Unicode Path/Filename for imread and imwrite

opencv-pushbot commented 8 years ago

Transferred from http://code.opencv.org/issues/1268

|| Richard Steffen on 2011-07-29 13:28
|| Priority: Low
|| Affected: None
|| Category: highgui-images
|| Tracker: Feature
|| Difficulty: 
|| PR: 
|| Platform: None / None

Unicode Path/Filename for imread and imwrite

Currently, the imread and imwrite method only supports std::string as an input. This isn't working with non-ascii directories/paths. Therefore, the a software depends on OpenCV can not guaranty working on all maschines.

History

Alexander Shishkov on 2012-02-12 20:47

-   Description changed from Currently, the imread and imwrite method
    only supports std::string as an inpu... to Currently, the imread and
    imwrite method only supports std::string as an inpu... More

Vadim Pisarevsky on 2012-04-04 11:58

std::string is still capable of storing any unicode name via UTF-8 encoding, and so it's fopen responsibility to handle this UTF-8 name properly. On Mac and Linux I was able to store image into a file with non-ASCII letters using normal cv::imwrite(). I guess, on Windows it will work too, if you save a source file to UTF-8.
-   Priority changed from High to Low
-   Assignee set to Vadim Pisarevsky
-   Status changed from Open to Cancelled

Andrey Kamaev on 2012-05-18 14:20

-   Target version set to 2.4.0

n n on 2014-03-18 13:11

AFAIK fopen does not support Unicode on Windows and can't be used to open a path with Unicode characters. The UTF-8 string must be converted to UTF-16 and given to _wfopen instead. See ImageMagick's fopen_utf8 wrapper for example code: http://www.imagemagick.org/api/MagickCore/utility-private_8h_source.html#l00103
-   Target version changed from 2.4.0 to 2.4.9
-   Status changed from Cancelled to Open

n n on 2014-03-19 10:48

One possible workaround for now using Boost and a memory mapped file:

    mapped_file map(path(L"filename"), ios::in);
    Mat file(1, numeric_cast<int>(map.size()), CV_8S, const_cast<char*>(map.const_data()), CV_AUTOSTEP);
    Mat image(imdecode(file, 1));

The downside is that I/O errors cause access violations instead of C++ exceptions. Also don't write to the "file" Mat. :)

n n on 2014-03-19 11:20

Unfortunately the trick of avoiding to store the image file in memory doesn't work with imwrite, as imencode stores the output in a vector with standard allocator specified. If memory is no issue the contents can of course be written to file using Boost afterwards.
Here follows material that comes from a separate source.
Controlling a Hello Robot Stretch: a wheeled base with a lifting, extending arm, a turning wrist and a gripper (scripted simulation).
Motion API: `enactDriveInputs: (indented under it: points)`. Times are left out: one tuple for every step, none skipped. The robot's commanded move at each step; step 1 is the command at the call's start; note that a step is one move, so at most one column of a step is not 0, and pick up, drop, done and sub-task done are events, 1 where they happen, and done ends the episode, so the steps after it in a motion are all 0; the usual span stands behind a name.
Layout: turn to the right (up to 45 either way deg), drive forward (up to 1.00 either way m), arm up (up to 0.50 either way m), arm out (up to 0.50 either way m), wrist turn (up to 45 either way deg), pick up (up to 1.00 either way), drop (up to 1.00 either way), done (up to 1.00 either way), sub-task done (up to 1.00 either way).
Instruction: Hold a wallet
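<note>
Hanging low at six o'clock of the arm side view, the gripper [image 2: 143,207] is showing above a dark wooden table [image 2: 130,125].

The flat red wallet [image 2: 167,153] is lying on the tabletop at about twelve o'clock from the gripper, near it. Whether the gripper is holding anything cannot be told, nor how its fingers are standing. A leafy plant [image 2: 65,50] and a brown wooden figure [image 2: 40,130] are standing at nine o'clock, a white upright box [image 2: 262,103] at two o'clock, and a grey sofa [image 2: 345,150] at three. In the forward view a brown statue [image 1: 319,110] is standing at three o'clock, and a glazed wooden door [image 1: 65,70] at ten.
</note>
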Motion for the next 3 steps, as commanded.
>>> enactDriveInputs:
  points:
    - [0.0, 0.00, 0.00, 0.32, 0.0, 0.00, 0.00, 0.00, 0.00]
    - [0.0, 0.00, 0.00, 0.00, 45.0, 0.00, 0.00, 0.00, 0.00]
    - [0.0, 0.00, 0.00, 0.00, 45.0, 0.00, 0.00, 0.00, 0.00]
Alexander Smorkalov on 2014-04-02 01:18

-   Target version changed from 2.4.9 to 3.0

gadcam commented 6 years ago

IMHO this should be specified in the documentation : here http://docs.opencv.org/master/d4/da8/group__imgcodecs.html#ga288b8b3da0892bd651fce07b3bbd3a56 and here http://docs.opencv.org/master/d4/da8/group__imgcodecs.html#gabbc7ef1aa2edfaa87772f1202d67e0ce.

vquilon commented 4 years ago

Encoding issues.... difficult but no impossible

if you have this string = 'テスト/abc.jpg' You can encode as Windows encoding the characters like this-> print('テスト/abc.jpg'.encode('utf-8').decode('unicode-escape')) And you get something like this = 'ãã¹ã/abc.jpg'

Then if you want to read the file and get the filenames readable and usable, you can use some library to read the filenames of your path and then change the encoding-> #fname is like 'ãã¹ã/abc.jpg' fname.encode('iso-8859-1').decode('utf-8')) # This result of your initial string ='テスト/abc.jpg'

asmorkalov commented 4 years ago

OpenCV core team discussed the problem on weekly meeting and decided to stay conservative and do not introduce new API calls with wchar_t, wstring and other string types By the following reasons:

Most of image decoding and encoding libraries use standard fopen call to open files and extra wchar_t support requires domain libraries modification
Modern Linux, Mac OS and latest Windows releases support UTF-8 encoding that allows to use std::string as container to pass it to OpenCV functions.
Popular FSes on Linux do not use wchar_t natively and the overloads are not cross platform solution.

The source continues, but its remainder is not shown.